Translation of "İktidar" in English

0.003 sec.

Examples of using "İktidar" in a sentence and their english translations:

Iktidar boşluğunu engelledi.

left in the wake of the Battle of Kosovo.

Iktidar partisi üyeleri reddetmişken

while the ruling party rejected the members

İktidar yolsuzluğa neden olur.

Power brings corruption.

İktidar partisi yaklaşan seçimi kazanacak gibi görünüyor.

It looks like the party in power will win the upcoming election.

İktidar partisi vergi yasa tasarısını kabul ettirdi.

The ruling party pushed its tax bill through.

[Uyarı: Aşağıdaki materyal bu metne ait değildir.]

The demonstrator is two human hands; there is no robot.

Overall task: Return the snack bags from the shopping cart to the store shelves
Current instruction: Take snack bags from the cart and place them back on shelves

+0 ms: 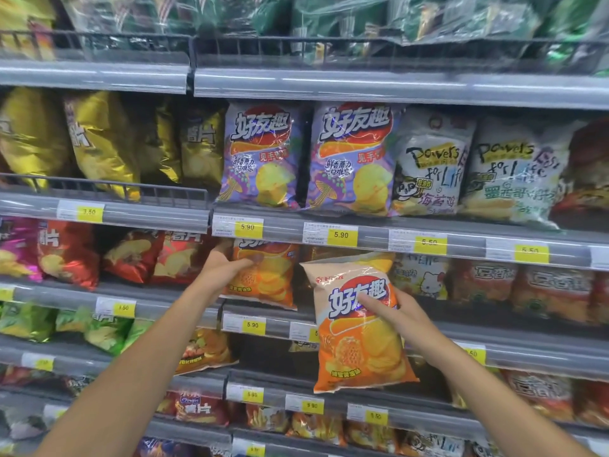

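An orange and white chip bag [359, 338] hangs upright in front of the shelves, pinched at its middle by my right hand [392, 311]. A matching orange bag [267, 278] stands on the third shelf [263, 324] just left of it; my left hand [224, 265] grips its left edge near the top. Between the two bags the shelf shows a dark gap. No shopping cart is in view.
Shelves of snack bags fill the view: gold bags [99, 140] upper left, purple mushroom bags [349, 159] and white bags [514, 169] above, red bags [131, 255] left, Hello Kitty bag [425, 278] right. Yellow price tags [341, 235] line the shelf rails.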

İktidar partisi muhalefete karşı bir karalama kampanyası yürütüyor.

The ruling party is running a smear campaign against the opposition.

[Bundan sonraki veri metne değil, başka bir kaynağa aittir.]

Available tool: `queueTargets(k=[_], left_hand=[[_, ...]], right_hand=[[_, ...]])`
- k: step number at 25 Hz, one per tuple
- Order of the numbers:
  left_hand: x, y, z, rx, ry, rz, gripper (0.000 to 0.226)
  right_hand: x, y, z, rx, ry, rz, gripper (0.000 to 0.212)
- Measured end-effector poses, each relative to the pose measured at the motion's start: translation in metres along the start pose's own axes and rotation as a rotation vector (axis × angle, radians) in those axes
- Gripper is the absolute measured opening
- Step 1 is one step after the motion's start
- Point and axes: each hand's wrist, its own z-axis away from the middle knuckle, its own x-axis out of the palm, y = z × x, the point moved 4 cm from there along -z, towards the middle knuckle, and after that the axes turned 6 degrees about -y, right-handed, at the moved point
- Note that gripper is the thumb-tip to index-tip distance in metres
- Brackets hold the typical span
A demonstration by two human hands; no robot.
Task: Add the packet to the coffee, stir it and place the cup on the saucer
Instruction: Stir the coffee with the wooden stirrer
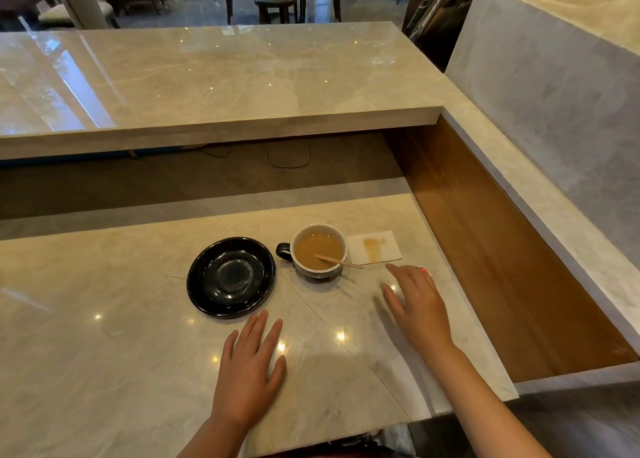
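Observation:
A dark cup [318, 273] with a white inside holds milky coffee and stands on the marble counter [104, 336]. A wooden stirrer [337, 261] leans in it, its end over the right rim. Left of the cup lies an empty black saucer [231, 277]; the two are apart. My left hand [250, 367] rests flat on the counter just below the saucer. My right hand [417, 305] hovers low to the right of the cup, fingers spread, empty. A small red and white object [425, 270] peeks out behind its fingers, mostly hidden.
A white napkin [375, 248] with a brown stain lies right of the cup. A raised marble ledge [221, 87] overhangs the back. A wooden side wall [502, 267] closes the right. Cables lie under the ledge.

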Motion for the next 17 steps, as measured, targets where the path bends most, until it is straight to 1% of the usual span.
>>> queueTargets(k=[3,5,6,9,13,15,17], left_hand=[[0.000,0.001,0.001,-0.001,0.004,0.011,0.055],[0.000,0.001,0.001,-0.004,0.004,0.022,0.056],[-0.001,0.001,0.001,-0.005,0.003,0.029,0.056],[-0.001,0.001,0.001,-0.004,-0.001,0.041,0.056],[-0.004,0.002,0.001,-0.014,-0.010,0.042,0.057],[-0.004,0.001,0.002,-0.019,-0.016,0.046,0.056],[-0.004,0.001,0.002,-0.018,-0.029,0.044,0.056]], right_hand=[[0.004,-0.028,-0.021,-0.053,-0.091,-0.094,0.040],[0.007,-0.040,-0.033,-0.025,-0.154,-0.165,0.041],[0.007,-0.044,-0.038,-0.017,-0.163,-0.180,0.037],[0.009,-0.048,-0.051,-0.040,-0.131,-0.221,0.022],[0.010,-0.049,-0.063,-0.048,-0.094,-0.320,0.016],[0.011,-0.049,-0.067,-0.001,-0.083,-0.394,0.013],[0.013,-0.049,-0.070,0.103,-0.101,-0.491,0.014]])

İktidar partisi bozulmuş fakat muhalefet biraz daha iyi.

The party in power is corrupt, but the opposition is little better.

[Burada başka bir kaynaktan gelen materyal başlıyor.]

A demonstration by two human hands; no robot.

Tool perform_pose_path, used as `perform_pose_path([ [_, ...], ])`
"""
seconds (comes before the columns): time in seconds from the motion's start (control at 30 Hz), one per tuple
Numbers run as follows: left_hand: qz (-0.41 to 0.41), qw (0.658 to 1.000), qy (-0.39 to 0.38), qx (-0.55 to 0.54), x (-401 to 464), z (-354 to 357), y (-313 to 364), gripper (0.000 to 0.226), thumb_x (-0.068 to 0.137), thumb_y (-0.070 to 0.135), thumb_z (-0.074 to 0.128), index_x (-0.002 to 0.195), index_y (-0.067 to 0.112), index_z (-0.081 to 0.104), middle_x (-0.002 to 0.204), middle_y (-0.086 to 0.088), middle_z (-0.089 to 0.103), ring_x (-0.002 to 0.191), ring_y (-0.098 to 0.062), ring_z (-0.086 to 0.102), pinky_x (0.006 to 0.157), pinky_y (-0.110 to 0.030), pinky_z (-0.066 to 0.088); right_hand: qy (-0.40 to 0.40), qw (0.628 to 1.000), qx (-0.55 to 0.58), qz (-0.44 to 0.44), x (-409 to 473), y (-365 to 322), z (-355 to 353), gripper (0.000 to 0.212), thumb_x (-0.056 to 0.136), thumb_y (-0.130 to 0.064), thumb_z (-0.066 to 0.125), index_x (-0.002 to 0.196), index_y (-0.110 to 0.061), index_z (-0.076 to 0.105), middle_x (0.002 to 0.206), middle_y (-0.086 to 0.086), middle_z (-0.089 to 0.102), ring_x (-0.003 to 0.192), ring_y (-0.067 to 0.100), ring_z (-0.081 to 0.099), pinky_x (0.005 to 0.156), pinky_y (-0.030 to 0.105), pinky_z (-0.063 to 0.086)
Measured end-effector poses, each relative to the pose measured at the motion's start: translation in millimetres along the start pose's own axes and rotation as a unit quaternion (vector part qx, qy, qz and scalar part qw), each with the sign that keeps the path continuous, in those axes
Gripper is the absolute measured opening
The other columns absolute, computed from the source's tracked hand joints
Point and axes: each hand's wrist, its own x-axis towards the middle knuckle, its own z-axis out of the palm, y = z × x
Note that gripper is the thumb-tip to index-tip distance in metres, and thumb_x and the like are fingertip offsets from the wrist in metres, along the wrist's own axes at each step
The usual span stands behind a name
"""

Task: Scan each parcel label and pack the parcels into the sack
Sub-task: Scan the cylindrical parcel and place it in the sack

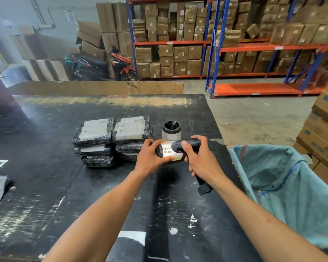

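Cylindrical parcel (pixel 169 152) lying sideways, barcode label up, black scanner (pixel 186 145) above

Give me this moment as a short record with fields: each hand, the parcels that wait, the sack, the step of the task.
left hand: grips a cylinder parcel, barcode label up
right hand: grips a black scanner, its head over that label
waiting parcels: two stacks of flat black-wrapped parcels; one upright cylinder parcel beside them
sack: blue-green, open, at the right edge of the black table
step: label being scanned; parcel not yet in the sack
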Motion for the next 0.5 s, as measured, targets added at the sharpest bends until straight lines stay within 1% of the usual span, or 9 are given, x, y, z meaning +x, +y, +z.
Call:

- Bu gazete iktidar çığırtkanlığı yapıyor.
- Bu gazete iktidar yalakalığı yapıyor.
- Bu gazete hükûmet borazanlığı yapıyor.
- Bu gazete iktidar goygoyculuğu yapıyor.
- Bu gazete iktidarın maşalığını yapıyor.
- Bu gazete iktidarın dümen suyunda gidiyor.
- Bu gazete iktidarı cilalıyor.
- Bu gazete iktidara çanak tutuyor.
- Bu gazete iktidarın borusunu öttürüyor.
- Bu gazete iktidarın sazını çalıyor.
- Bu gazete iktidar şakşakçılığı yapıyor.
- Bu gazete iktidarın propagandasını yapıyor.
- Bu gazete iktidara alkış tutuyor.
- Bu gazete iktidara köpeklik yapıyor.
- Bu gazete iktidar tellallığı yapıyor.
- Bu gazete iktidarın ağzıyla yazıyor.
- Bu gazete iktidar yandaşı.
- Bu gazete iktidarın tetikçiliğini yapıyor.
- Bu gazete iktidarın hınk deyiciliğini yapıyor.

This newspaper is a government mouthpiece.

- Bu gazete hükûmet borazanlığı yapıyor.
- Bu gazete iktidarın propagandasını yapıyor.
- Bu gazete iktidar yandaşı.
- Bu gazete iktidarın hınk deyiciliğini yapıyor.

This newspaper is a government mouthpiece.